Wednesday, 17 July 2013

Indonesia Eats: North Sumatra and Aceh

For the whole month of June, I was in Indonesia for a month-long exposure-cum-training with the Alternatives to Violence Project.  Before flying in, I was honestly a bit worried that I might not be able to maintain vegetarianism while there.  The principle is compassion, not fanaticism, so I don't want to bother people about it and if they had to go out of their way to make special food just for one person (me), that wouldn't be very nice.  I was there to make friends, not to become a burden just because of my eating habits.

I must say, though, that food was such a pleasant surprise.  Every single meal had a vegetarian option--a lot of times even vegan--so I didn't have to violate vegetarianism to survive.  On top of it, they have amazing food!  Very, very spicy and too much for those with sensitive palates--as in they spend close to an hour making chilli sauce with about 50 chillies in a mortar and pestle right before they start cooking a meal--but amazing nonetheless!
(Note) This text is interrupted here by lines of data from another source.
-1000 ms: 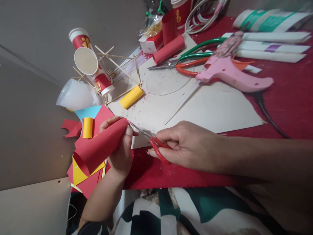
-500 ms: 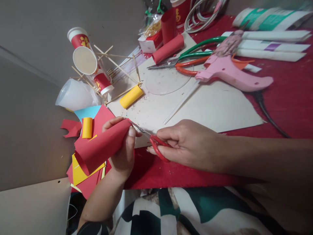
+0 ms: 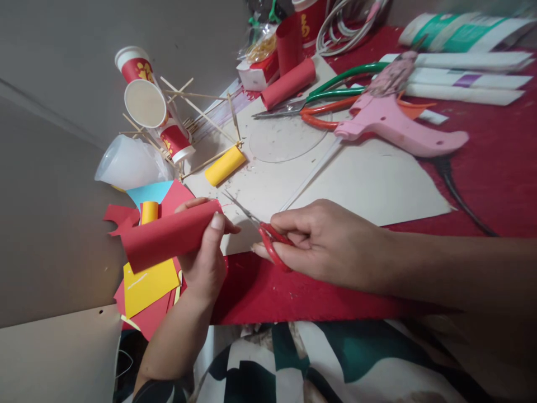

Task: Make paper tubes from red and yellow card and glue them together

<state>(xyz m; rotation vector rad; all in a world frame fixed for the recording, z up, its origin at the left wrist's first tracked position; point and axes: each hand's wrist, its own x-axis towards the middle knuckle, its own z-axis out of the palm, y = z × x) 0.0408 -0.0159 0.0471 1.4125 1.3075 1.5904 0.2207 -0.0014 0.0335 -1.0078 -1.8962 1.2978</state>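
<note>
A rolled red paper tube (image 3: pixel 170 238) lies in my left hand (image 3: pixel 205 260), with the thumb on its near side and other fingers partly hidden behind it. A thin red strip sticks out from the tube's right end. My right hand (image 3: pixel 327 240) grips small scissors (image 3: pixel 274 246) by their red handles. The blades point up and left, close to the tube's end but apart from it. A yellow paper tube (image 3: pixel 225 165) rests on the pale board (image 3: pixel 356 184) beyond my hands.
A pink glue gun (image 3: pixel 403 120) and pliers with green and orange handles (image 3: pixel 319 106) lie at the right. Paper cups (image 3: pixel 145 103) and a stick frame (image 3: pixel 205 115) stand at the left. Coloured paper sheets (image 3: pixel 151 288) lie under my left forearm. Another red tube (image 3: pixel 288 84) is farther back.
The red tube has tilted flatter, its left end rising, as my left hand turned. The scissor blades have come away from the tube's end, where a thin strip now shows.
</note>
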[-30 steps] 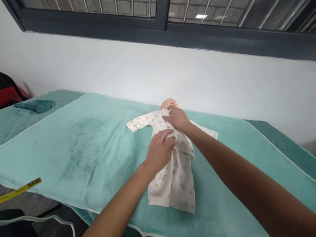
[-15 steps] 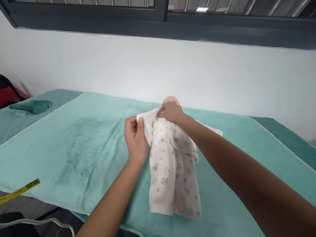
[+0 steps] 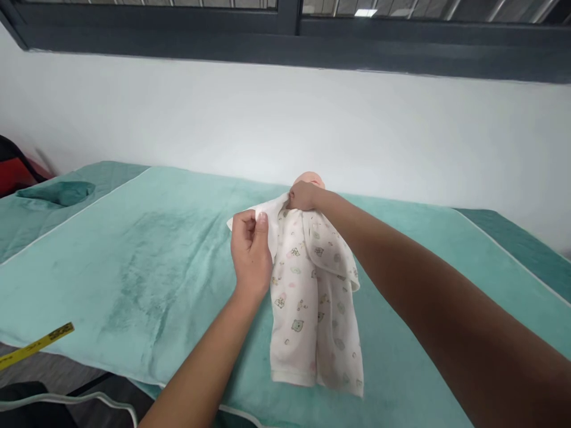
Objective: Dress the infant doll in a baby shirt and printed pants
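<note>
A doll (image 3: 308, 177) lies on its back on the green cover, most of its head hidden behind my right hand. White baby clothes (image 3: 295, 297) printed with small animals cover its body, the trouser legs pointing toward me. My left hand (image 3: 252, 249) pinches the white sleeve (image 3: 272, 223) on the left side between thumb and fingers. At the neck and shoulder, my right hand (image 3: 306, 196) is closed with its fingers in the edge of the top; the fingertips are partly hidden. The top's front flap (image 3: 332, 249) hangs loosely to the right.
A green plush cover (image 3: 147, 261) spreads over the bed, against a white wall (image 3: 267, 125) under a dark window frame (image 3: 285, 44). A yellow strip (image 3: 38, 346) juts in at lower left. A red and black item (image 3: 15, 172) stands at far left.
My left hand has shifted slightly right along the sleeve, and the sleeve's end now sticks out beyond it to the left. My right hand has moved a little at the shoulder.
</note>
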`<state>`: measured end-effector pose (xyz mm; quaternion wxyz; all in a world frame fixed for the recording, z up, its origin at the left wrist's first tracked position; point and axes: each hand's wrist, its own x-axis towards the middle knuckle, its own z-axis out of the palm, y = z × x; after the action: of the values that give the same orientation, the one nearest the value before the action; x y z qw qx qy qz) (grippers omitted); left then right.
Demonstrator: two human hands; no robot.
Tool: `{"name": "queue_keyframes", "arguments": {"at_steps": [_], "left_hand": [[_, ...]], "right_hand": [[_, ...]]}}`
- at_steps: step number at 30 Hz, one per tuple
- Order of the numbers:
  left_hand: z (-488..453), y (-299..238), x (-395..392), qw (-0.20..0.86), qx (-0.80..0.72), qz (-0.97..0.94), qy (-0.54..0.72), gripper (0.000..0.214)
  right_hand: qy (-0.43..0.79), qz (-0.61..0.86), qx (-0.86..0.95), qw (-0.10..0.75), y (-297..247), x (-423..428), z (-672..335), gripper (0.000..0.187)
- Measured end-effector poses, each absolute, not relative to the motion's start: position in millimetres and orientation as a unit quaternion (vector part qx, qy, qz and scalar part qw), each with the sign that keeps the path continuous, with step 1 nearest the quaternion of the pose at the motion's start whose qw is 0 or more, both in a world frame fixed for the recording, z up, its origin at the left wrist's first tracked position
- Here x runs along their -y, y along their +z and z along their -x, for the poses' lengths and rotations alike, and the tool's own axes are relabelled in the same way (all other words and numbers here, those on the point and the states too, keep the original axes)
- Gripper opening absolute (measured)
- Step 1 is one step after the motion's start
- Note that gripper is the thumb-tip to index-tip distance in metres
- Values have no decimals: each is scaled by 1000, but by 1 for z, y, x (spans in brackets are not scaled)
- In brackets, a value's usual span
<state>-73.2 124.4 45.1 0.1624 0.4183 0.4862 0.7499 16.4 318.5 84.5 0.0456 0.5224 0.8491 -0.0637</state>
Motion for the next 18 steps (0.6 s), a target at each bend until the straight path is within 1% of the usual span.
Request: {"name": "queue_keyframes", "arguments": {"at_steps": [3,6,9,11,12,14,16,18], "left_hand": [[70,45,-121,136,-492,-504,696,16],[66,43,-117,102,-478,-630,604,14],[62,37,-114,41,-461,-718,520,14],[60,32,-113,-1,-450,-746,490,13],[59,31,-113,-16,-442,-755,484,13],[58,30,-113,-32,-430,-764,479,12],[57,31,-113,-37,-430,-769,472,13],[57,33,-113,-40,-437,-772,459,14]], "right_hand": [[-47,-535,-843,24,80,-315,-15,20],[-36,-555,-831,-4,77,-311,-16,24],[-30,-552,-832,-43,77,-305,-24,36],[-32,-510,-855,-85,78,-299,-32,47],[-36,-473,-874,-103,79,-297,-37,48],[-34,-393,-911,-122,81,-292,-48,41],[0,-337,-935,-110,86,-290,-57,30],[59,-317,-943,-82,91,-290,-65,30]]}}
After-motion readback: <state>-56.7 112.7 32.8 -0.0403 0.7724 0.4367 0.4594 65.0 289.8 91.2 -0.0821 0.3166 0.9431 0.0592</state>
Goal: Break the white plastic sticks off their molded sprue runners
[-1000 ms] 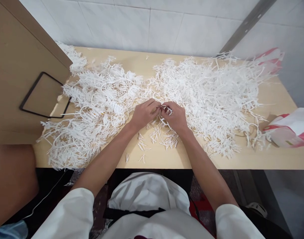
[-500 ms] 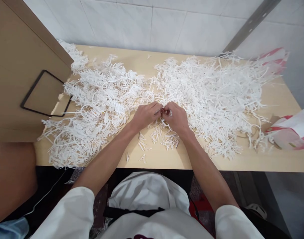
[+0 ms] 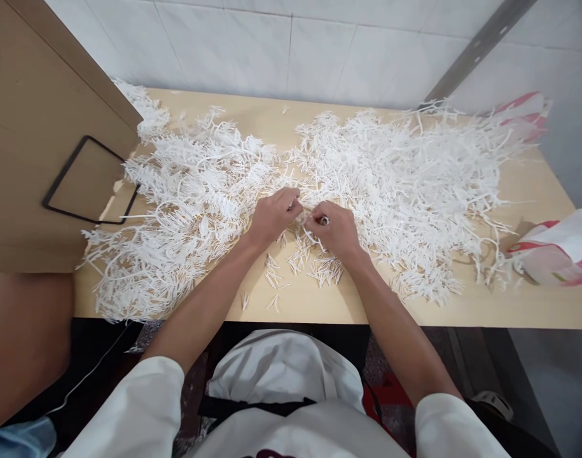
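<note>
From my remote seat I watch two bare hands working close together over a pale wood-toned worktop [image 3: 319, 306]. My right hand [image 3: 336, 228] has its fingers closed on a thin, white, branching plastic-looking strand [image 3: 311, 238], which curves out below the fingertips. My left hand [image 3: 271, 215] is just beside it, fingers bent, with a small gap between forefinger and thumb; I cannot tell whether anything is pinched there.

Left of the hands I see a broad heap of white, spiky, branched pieces [image 3: 190, 184]; right of them lies a larger tangled mound of similar white strands [image 3: 409, 165]. Nearer the front edge, small loose white sprigs [image 3: 325, 270] lie on the worktop, just below my right hand.

A brown cardboard box [image 3: 37, 121] stands at the left, with a thin black four-sided frame [image 3: 64, 170] beside it. A white-and-pink plastic bag [image 3: 553, 254] sits at the right end.
</note>
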Demonstrator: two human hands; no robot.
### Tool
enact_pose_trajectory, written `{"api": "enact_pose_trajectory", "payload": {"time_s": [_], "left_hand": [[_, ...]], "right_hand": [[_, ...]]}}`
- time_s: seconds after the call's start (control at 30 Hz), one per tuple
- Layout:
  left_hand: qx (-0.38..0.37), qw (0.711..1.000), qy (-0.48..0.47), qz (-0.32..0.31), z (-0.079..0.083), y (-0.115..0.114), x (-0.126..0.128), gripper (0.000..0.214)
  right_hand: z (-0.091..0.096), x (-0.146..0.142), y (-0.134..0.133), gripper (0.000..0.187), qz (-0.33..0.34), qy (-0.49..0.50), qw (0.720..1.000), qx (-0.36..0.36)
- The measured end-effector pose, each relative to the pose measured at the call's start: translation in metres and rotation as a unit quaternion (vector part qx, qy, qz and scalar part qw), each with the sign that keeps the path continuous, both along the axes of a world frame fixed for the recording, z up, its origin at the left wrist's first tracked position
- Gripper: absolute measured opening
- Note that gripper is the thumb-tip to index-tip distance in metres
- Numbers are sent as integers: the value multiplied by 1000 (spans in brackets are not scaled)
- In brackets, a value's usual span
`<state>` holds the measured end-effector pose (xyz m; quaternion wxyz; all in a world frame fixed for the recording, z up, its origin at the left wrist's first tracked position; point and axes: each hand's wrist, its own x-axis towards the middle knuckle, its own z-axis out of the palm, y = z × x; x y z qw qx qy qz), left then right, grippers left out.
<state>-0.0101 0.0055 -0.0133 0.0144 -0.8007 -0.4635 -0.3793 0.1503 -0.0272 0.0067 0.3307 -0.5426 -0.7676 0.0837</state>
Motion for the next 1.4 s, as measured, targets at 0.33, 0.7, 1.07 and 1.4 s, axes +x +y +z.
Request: {"api": "enact_pose_trajectory", "payload": {"time_s": [0.33, 0.7, 1.07, 1.4], "left_hand": [[-36, 997, 9, -66, 14, -3, -3, 23], [-21, 999, 8, -48, 4, -1, -2, 22], [-60, 989, -20, -135, 12, -2, -3, 13], [-87, 984, -50, -147, 11, -1, -5, 9]], "right_hand": [[2, -2, 3, 32, -26, 72, 997, 18], [-5, 0, 5, 18, -5, 24, 999, 38], [2, 0, 2, 5, -29, -35, 998, 31], [0, 3, 1, 14, 0, -50, 998, 27]]}}
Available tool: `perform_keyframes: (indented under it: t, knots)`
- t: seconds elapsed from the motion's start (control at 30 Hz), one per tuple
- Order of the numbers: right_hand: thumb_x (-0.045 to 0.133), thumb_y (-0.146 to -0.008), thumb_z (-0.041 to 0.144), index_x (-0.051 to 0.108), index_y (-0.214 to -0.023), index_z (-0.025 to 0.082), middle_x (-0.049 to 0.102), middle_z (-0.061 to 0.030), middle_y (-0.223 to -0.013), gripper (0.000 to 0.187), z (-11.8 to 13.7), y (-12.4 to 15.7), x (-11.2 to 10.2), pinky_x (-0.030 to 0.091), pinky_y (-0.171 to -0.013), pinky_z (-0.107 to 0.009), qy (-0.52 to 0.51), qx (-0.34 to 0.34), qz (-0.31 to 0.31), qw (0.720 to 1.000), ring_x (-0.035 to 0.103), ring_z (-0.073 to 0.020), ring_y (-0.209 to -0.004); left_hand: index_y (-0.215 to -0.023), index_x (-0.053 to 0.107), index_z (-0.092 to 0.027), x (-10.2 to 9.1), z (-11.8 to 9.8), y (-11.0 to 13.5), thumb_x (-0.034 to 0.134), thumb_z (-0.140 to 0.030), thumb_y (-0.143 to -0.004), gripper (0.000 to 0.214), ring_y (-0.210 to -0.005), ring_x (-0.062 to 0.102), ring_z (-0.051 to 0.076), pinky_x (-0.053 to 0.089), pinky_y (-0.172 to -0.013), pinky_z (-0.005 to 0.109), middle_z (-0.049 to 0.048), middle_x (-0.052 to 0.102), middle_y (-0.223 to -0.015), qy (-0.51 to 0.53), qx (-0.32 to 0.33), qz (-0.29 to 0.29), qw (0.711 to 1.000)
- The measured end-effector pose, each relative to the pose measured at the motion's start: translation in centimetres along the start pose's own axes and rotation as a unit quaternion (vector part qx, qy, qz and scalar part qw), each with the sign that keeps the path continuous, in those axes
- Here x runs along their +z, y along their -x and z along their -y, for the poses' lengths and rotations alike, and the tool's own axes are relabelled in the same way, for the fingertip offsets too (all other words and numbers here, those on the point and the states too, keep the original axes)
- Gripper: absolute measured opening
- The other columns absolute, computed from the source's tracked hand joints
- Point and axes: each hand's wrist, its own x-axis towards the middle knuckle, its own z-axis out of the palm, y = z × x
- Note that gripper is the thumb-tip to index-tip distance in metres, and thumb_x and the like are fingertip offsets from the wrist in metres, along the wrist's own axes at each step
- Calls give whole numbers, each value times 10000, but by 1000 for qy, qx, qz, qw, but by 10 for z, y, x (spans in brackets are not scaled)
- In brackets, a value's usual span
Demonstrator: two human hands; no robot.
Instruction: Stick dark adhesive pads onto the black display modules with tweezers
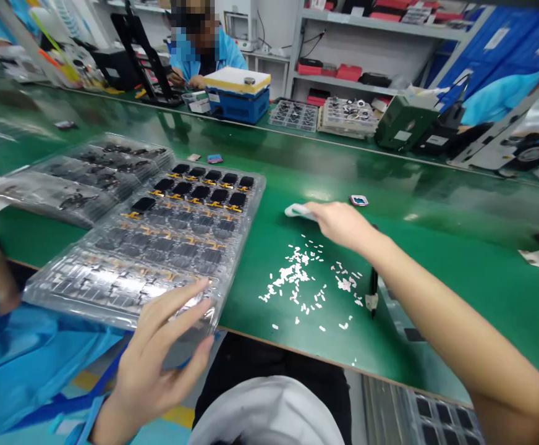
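My right hand (341, 224) is closed on a small white strip-like piece (300, 211) above the green table; its exact kind is unclear. Below it lie many tiny white slips (297, 272), scattered in two loose clusters. My left hand (158, 358) has its fingers spread at the near right corner of a clear plastic tray (238, 272). Whether its fingertips touch the tray I cannot tell. Small black screens (199, 194) with orange flex cables fill the tray's far rows; its nearer pockets show none of these black screens on top.
Left of the tray stands another stack of clear trays (88, 170) with dark parts. A dark pen-like tool (374, 284) lies under my right forearm. Across the table a co-worker (209, 49) sits behind a blue box (239, 105). A blue sleeve (42, 371) is close on my left.
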Motion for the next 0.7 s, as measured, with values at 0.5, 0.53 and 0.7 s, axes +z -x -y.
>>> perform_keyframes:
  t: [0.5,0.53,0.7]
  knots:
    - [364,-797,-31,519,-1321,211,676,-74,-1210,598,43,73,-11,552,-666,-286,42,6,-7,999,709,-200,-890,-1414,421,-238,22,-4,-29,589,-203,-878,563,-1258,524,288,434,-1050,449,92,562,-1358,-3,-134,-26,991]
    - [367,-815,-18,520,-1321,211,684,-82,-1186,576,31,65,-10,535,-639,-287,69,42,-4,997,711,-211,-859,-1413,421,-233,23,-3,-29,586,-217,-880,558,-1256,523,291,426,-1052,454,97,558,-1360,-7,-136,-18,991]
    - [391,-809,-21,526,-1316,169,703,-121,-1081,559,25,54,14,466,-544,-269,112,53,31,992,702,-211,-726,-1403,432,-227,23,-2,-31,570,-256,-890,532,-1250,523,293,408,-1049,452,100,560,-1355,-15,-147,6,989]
Here are some food items from North Sumatra and Aceh Province:

Es Teh Manis (Sweet Iced Tea)
This is the only food item photo I have from North Sumatra.  It's black tea, which they simply refer to in their language as teh, meaning "tea."  This photo was taken in a village called Barak Induk in the mountains of Langkat, North Sumatra.  It took me over five minutes to order this at a road-side shanty cafe because I went there alone, with no Indonesian-speaking friends, and the woman running the shop spoke absolutely no English.  I had fun communicating with hand gestures and my less-than-a-shotglass of Indonesian words.  I'm glad she was very kind and patient with me.

This tea is made by soaking dried black tea leaves in very hot water before transferring it onto a mug, with the leaves strained.  Then ice and two to three tablespoons of sugar are added.  I'm not even joking about the sugar.

Kopi (Coffee)
This is kopi (coffee) prepared the traditional Javanese way.  Although we were in Aceh, we stayed in a place run by a mix of Javanese and Acehnese people and they always make their coffee this way.  I guess nobody can beat a cup of Java the way the Javanese make it!  Hah!

They grind the roasted coffee beans to powdery bits, put a tablespoon or so in a tall glass and pour hot water in it before spooning in heaps and heaps of sugar.  The Indonesians seriously love their sugar!  It's interesting to note that, in Sumatra, they always use a handle-less glass to contain coffee even with ceramic mugs lying around.

Roti Cane / Roti Canai
This is Roti Cane, a type of grease layered, popped flat bread.  This is the exact same type of bread Malaysians call Roti Canai.  There is no difference in the composition and way of cooking, just the way the name is said in both Bahasa variations.

This bread is more commonly prepared to go with a meal.  Usually, there is a bowl of some sort of curry or stew where you dip pieces of bread in after tearing them off from the rest of the plate.  In this case, however, the bread was sprinkled with sugar to be eaten as a snack on the roadside of the City of Langsa in Aceh, just opposite the city centre square where a festival was going on.

Teh Tarik (Pulled Milk Tea) with ice
This is Teh Tarik, pulled milk tea of Indian origin.  They make it by pulling milk tea onto one container from another, back and forth for what seems like an eternity to form bubbles and create a heavenly taste.  It's usually just served hot but it isn't a culinary crime to drink it with ice.

Roti Bakar (Grilled Bread)
This is Roti Bakar, grilled bread.  It tastes kind of like waffles from heaven.  I mean, seriously, this was seven times better than the western style waffles I'm used to!  The waffle-like bread is grilled, sliced and then served with some sort of filling.  In this case, the filling is pineapple jam and chocolate syrup.  What was particularly awesome about it was that the chocolate syrup tasted really close to the traditional cacao preparation I'm used to back home.

Acehnese Vegetarian Meal
This was an Acehnese vegetarian meal with a mystery vegetable that was probably a member of the cabbage family.  It tasted really, really good.  It was composed of rice as a staple, fried diced potato in sweet sauce, green beans, cassava leaves (which I didn't even know were edible before I went to Indonesia), spicy omelette, and the mystery vegetable (the green flowery thing).